It's non-numismatic, but I know this will interest many of our readers, as it did me. Back during my stint in London I had some enjoyable dinner conversations with John P Andrew, Coin World's London correspondent. I learned that in addition to coins, he is also an expert on silver art and the works of Peter Carl Fabergé.
Russian jeweler Fabergé (1846–1920) was best known for the famous Fabergé eggs, made in the style of genuine Easter eggs, but using precious metals and gemstones rather than more mundane materials. I thought John had had one too many drinks when he relayed the account of an unusual machine Fabergé built to speed the manufacture of his precious eggs. But the machine held a secret.
Under growing scrutiny by competitors jealous of his close ties to the Czar and his family, Fabergé decided to pull one over on them. Not wishing to divulge even the most mundane steps of his manufacturing process, he hid them within a glorious contraption he demonstrated on rare occasions to selected visitors to his store in St. Petersburg. Silver, gold, diamonds and rubies went in one end, and after over an hour of tapping, clanging and hammering, out popped a fabulous Fabergé egg from the other end.
Fabergé's contraption was secretly modeled after the famous Mechanical Turk, a machine designed by an Austrian tinkerer and scientist in the late 1700s - a time when machines that could simulate some aspect of life were apparently all the rage at Europe’s courts. On the more charming side was a boy playing the flute, whose wind-up gears actually produced a flute-like sound. On the less charming side was a replica of a duck, whose primary enchantment was that when fed, his wind-up gears took the food through the process of digestion, including the excretions at the end.
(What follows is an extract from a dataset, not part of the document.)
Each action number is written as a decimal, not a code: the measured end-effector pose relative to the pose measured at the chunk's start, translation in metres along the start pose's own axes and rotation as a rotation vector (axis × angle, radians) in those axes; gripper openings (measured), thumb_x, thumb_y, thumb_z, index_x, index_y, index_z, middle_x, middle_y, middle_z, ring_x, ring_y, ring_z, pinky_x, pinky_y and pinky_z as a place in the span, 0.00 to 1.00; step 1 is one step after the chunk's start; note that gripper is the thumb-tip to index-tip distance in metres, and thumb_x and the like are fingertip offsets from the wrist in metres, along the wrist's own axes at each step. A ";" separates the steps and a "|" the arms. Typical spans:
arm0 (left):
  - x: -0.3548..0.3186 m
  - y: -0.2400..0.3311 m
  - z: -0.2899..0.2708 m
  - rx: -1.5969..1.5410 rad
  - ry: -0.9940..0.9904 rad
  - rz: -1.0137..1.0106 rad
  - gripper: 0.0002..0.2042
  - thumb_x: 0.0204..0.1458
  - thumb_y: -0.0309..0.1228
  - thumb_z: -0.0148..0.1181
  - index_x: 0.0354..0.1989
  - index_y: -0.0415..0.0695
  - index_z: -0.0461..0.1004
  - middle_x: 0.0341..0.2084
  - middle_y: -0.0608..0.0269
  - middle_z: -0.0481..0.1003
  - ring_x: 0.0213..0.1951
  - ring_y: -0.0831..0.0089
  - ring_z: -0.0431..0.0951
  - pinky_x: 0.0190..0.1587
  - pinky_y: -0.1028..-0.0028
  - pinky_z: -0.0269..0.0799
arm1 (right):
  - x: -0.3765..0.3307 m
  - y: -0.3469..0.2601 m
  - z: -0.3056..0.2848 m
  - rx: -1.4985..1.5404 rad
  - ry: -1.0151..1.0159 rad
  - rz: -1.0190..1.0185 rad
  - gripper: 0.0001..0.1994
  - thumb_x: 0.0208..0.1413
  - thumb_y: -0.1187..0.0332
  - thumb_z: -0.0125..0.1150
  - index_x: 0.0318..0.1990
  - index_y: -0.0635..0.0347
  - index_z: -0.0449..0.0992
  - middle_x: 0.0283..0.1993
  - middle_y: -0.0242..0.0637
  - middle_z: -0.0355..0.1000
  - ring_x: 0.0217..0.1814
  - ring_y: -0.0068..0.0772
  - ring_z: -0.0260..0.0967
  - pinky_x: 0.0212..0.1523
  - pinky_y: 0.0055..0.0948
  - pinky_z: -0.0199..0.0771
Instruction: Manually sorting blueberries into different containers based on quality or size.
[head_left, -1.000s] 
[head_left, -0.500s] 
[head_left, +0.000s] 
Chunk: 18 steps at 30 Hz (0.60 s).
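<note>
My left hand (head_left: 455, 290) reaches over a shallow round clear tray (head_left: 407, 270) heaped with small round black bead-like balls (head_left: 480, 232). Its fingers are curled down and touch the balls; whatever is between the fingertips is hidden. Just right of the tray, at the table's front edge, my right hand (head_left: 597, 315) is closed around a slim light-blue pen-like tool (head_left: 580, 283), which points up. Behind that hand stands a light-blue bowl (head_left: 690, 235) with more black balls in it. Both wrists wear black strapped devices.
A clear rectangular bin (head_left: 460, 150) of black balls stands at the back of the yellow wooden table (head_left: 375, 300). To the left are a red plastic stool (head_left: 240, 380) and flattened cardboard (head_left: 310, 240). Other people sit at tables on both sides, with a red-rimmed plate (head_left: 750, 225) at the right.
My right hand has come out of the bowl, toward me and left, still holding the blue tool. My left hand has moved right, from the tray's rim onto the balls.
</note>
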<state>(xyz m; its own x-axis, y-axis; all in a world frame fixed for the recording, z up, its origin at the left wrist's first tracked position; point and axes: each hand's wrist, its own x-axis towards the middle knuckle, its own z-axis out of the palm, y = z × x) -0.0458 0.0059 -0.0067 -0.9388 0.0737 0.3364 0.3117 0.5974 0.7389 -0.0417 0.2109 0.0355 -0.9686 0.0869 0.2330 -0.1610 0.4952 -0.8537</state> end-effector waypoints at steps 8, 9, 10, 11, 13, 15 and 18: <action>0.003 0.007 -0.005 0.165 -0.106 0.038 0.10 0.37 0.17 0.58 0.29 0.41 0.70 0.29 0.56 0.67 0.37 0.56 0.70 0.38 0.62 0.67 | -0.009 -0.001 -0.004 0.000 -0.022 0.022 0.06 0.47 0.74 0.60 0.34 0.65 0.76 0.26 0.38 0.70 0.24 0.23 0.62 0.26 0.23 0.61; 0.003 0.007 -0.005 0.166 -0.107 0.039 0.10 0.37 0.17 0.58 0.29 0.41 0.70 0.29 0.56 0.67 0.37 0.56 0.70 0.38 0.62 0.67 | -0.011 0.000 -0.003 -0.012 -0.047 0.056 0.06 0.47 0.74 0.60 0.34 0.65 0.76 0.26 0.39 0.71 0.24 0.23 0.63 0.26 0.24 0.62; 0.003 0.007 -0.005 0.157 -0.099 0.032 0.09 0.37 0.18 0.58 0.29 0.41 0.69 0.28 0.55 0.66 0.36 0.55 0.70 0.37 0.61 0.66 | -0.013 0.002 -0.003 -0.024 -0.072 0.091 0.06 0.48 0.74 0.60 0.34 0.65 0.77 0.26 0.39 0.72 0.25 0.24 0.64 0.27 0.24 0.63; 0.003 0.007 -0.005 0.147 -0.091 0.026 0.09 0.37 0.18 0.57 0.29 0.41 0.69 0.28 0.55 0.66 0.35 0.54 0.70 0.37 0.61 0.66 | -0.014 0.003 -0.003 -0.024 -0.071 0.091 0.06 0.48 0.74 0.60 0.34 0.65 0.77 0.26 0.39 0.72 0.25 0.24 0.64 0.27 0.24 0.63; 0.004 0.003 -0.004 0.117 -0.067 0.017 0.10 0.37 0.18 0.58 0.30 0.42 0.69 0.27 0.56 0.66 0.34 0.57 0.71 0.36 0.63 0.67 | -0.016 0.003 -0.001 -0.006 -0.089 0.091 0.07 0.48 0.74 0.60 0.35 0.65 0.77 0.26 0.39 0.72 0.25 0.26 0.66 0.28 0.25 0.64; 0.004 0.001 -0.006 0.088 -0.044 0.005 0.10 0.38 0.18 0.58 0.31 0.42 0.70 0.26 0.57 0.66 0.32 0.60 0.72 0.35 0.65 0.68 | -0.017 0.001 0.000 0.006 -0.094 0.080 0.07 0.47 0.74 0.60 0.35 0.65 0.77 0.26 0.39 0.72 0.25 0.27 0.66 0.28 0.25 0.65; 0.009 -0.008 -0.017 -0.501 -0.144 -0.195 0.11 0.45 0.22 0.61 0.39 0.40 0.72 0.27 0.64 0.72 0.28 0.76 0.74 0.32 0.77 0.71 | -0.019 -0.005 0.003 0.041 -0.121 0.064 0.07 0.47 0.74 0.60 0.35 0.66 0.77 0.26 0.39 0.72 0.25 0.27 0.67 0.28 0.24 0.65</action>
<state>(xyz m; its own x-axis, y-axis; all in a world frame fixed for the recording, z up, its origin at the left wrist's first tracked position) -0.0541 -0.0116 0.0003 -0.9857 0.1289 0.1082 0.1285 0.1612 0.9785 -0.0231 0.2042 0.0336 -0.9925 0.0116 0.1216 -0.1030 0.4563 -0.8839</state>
The mechanical Turk was far more impressive than any other machine of its day, because it seemed to be able to think. The machine was a large table, which housed the machine’s gears, and the figure of an Ottoman Turk. What the machine did was to play chess, very, very well. Onlookers were astonished, but in the end it was all a hoax - hidden inside the "machine" was a master chess player, manipulating the arms and hands of the Turk.
Inside Fabergé's machine, hidden from view, was a midget master jeweler who assembled the eggs from an array of partially completed components. Although there were many skeptics, Rasputin quelled them, implying that the work of the devil was somehow involved. Most thought it best not to question, although some wags called the contraption "Fabergé's Chicken".
Well, to bring the story to the present, a Russian newspaper reported this week that during the demolition of Fabergé's former store building in St. Petersburg, workman found a set of crates in an attic storeroom that appear to contain the complete workings of the machine. The Hermitage Museum has hired a team of top mechanical engineers and craftsmen to reassemble it for a new exhibit on Fabergé scheduled to open in 2011.